-- Your objective --
Only one stretch of the data below should be repeated: the lines from the line containing "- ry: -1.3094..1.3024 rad" through the line containing "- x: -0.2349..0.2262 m", inclusive, exactly as they are.

-- Supplied data --
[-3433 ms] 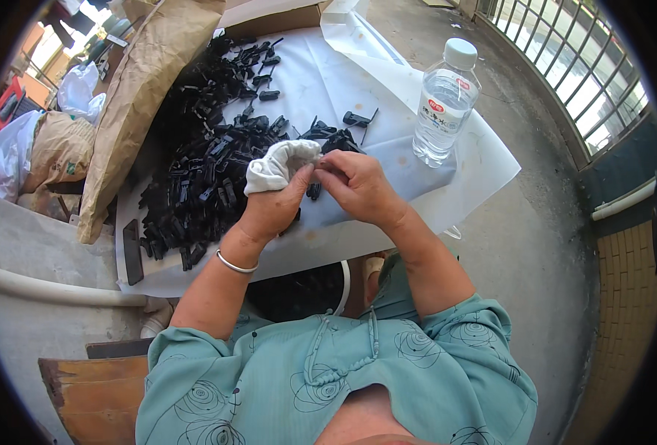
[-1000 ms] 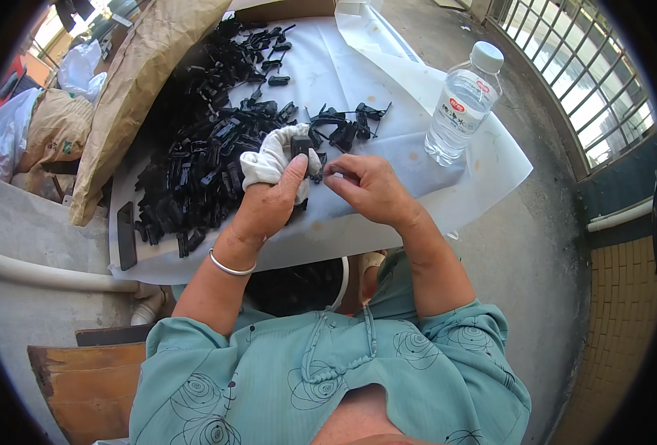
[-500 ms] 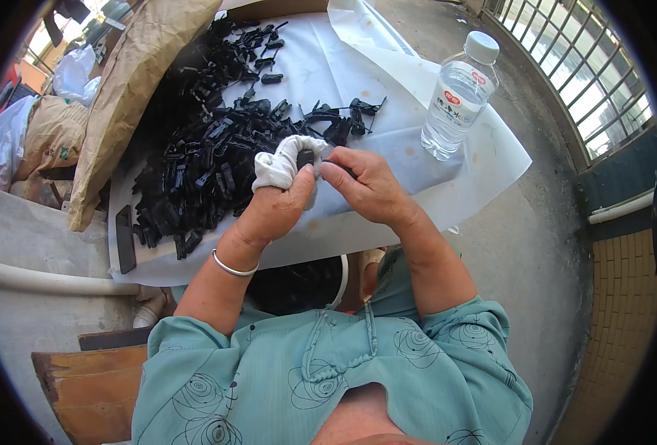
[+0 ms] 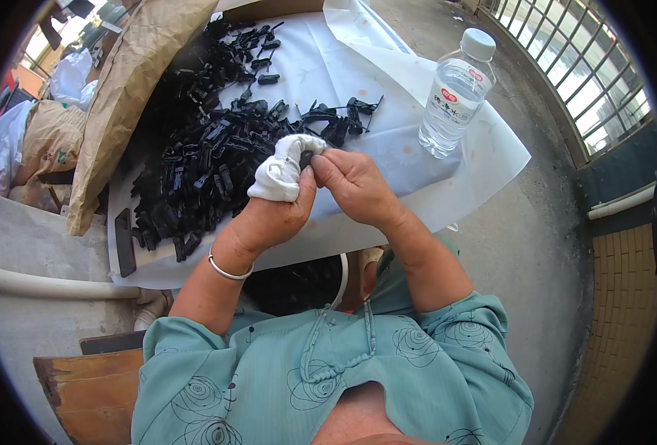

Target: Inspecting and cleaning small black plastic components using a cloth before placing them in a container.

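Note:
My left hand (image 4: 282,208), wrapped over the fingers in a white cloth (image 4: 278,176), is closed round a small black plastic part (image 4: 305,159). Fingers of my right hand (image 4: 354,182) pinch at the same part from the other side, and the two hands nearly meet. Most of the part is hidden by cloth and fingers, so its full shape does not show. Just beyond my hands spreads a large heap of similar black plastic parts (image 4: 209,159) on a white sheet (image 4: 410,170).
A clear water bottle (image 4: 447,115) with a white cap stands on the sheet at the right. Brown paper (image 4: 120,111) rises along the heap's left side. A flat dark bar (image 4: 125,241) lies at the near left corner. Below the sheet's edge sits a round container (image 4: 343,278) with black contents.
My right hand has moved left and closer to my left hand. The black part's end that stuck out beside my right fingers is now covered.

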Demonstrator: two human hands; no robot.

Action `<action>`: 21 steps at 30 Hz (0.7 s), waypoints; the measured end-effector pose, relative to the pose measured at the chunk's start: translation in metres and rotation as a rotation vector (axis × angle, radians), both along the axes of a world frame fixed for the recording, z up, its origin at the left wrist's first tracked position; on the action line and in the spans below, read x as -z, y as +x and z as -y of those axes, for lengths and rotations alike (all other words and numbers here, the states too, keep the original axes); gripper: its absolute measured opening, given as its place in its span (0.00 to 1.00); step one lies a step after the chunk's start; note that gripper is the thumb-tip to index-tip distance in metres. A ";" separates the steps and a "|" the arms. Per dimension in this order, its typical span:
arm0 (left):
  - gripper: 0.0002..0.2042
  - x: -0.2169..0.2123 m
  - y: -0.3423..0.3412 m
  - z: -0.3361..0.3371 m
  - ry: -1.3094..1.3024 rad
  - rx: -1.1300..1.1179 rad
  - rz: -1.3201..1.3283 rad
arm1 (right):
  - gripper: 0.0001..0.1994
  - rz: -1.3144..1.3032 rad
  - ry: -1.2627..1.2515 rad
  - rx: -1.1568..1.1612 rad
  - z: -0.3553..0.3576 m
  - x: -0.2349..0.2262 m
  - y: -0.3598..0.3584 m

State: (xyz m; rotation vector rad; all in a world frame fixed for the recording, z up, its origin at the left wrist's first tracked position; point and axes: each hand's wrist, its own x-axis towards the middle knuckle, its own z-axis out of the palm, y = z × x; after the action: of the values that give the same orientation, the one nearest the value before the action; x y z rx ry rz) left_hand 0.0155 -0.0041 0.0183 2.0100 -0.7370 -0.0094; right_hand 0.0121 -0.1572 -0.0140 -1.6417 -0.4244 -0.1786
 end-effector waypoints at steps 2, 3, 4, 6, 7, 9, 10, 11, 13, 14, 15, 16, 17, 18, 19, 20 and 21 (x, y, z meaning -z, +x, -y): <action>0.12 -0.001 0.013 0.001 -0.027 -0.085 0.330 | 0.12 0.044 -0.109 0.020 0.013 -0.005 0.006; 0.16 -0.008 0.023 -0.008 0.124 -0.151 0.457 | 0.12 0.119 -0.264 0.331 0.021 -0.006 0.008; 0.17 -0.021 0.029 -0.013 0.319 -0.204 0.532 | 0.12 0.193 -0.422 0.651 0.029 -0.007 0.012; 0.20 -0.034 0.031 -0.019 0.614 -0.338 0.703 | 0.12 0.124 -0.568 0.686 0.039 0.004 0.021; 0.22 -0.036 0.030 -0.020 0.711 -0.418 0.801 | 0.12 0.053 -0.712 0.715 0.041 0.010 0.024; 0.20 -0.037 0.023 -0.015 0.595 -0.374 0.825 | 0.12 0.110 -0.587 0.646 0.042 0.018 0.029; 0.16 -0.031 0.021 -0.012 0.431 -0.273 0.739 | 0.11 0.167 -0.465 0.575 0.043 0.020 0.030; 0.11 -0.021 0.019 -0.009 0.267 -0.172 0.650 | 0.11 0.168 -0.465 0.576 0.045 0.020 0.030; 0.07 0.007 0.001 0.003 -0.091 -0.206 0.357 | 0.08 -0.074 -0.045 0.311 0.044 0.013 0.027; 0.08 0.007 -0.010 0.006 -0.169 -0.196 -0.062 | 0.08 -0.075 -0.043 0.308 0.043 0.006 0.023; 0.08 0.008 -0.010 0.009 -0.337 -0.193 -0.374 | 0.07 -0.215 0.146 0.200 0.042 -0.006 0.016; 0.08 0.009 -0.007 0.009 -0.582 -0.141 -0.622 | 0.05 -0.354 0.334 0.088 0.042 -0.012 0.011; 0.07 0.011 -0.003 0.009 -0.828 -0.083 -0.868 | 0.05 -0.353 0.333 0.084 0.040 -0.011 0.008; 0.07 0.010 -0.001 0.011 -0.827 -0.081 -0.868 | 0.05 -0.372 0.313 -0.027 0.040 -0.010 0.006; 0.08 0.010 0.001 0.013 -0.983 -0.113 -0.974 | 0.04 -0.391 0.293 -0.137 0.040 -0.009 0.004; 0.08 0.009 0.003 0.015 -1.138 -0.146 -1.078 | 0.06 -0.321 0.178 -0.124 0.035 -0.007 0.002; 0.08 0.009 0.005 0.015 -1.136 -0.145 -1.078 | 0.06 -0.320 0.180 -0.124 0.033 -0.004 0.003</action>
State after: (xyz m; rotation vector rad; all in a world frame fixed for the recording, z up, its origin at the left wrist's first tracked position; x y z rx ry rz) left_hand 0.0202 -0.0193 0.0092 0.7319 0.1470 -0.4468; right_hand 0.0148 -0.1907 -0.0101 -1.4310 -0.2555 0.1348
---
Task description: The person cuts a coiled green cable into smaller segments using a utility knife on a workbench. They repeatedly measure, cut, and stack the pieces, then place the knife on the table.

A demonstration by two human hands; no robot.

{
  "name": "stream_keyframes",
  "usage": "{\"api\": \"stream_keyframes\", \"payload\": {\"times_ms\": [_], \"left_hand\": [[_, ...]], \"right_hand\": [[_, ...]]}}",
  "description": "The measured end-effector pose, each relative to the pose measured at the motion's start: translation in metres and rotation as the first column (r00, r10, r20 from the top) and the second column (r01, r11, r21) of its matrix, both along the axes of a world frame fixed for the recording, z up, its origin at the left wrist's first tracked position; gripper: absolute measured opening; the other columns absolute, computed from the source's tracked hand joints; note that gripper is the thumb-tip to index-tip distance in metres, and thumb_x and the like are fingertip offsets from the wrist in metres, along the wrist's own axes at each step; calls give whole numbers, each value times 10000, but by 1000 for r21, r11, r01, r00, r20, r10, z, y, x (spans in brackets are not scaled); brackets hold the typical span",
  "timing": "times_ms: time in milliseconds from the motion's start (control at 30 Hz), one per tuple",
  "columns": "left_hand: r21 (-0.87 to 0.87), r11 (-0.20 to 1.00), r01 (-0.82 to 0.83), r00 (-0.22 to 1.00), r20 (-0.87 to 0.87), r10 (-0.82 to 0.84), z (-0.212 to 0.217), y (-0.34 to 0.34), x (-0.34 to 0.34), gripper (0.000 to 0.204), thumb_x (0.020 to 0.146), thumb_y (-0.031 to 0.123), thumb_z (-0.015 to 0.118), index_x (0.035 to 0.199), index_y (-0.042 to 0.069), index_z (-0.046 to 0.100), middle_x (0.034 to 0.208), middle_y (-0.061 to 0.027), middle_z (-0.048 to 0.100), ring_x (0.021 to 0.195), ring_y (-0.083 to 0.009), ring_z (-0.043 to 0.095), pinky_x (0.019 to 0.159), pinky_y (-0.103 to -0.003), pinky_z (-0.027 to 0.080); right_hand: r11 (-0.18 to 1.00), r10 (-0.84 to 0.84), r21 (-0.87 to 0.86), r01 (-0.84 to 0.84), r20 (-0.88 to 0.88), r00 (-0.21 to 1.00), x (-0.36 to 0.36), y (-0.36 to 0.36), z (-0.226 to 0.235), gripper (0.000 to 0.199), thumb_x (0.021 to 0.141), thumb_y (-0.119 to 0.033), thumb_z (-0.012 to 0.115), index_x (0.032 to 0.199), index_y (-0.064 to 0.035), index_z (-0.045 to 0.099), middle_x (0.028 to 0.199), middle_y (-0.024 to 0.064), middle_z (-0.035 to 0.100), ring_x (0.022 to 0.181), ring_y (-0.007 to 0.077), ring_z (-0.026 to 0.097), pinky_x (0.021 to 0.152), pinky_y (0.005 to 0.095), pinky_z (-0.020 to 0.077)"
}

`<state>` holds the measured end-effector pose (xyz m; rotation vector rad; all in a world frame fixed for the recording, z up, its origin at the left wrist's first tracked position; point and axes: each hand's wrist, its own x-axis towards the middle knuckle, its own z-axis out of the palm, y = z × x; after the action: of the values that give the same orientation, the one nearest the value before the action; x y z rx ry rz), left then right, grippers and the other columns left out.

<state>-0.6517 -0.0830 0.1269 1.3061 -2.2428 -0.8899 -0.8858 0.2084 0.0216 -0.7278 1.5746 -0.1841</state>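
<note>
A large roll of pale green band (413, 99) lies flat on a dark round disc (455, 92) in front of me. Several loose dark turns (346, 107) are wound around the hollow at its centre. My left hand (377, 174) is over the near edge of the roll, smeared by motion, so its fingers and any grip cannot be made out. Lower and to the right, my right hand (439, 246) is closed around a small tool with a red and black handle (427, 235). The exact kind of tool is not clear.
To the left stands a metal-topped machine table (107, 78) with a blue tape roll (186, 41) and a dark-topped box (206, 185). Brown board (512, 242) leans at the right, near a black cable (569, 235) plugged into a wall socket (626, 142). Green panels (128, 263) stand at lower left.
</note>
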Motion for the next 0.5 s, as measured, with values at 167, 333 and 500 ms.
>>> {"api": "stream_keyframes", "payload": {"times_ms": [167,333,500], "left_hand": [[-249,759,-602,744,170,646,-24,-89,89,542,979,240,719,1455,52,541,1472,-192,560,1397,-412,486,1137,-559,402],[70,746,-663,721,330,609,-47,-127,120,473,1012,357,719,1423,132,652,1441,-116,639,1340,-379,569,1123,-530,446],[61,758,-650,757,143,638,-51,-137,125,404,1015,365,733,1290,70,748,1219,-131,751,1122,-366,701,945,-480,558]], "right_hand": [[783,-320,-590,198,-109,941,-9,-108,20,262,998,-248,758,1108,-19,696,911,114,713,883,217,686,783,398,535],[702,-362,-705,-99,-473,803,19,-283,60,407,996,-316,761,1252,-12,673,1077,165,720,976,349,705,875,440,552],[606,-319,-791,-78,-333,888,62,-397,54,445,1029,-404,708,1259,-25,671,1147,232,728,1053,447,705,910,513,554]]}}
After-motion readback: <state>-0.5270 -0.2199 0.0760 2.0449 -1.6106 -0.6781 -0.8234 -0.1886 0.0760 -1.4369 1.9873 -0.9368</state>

-- Finished task --
  - ry: -1.3094..1.3024 rad
  - rx: -1.1300..1.1179 rad
  - rz: -1.3201..1.3283 rad
arm1 (right):
  - gripper: 0.0001..0.1994
  - rz: -1.3144..1.3032 rad
  - ry: -1.2627..1.2515 rad
  - rx: -1.1568..1.1612 rad
  - z: -0.3553..0.3576 m
  - x: -0.2349..0.2262 m

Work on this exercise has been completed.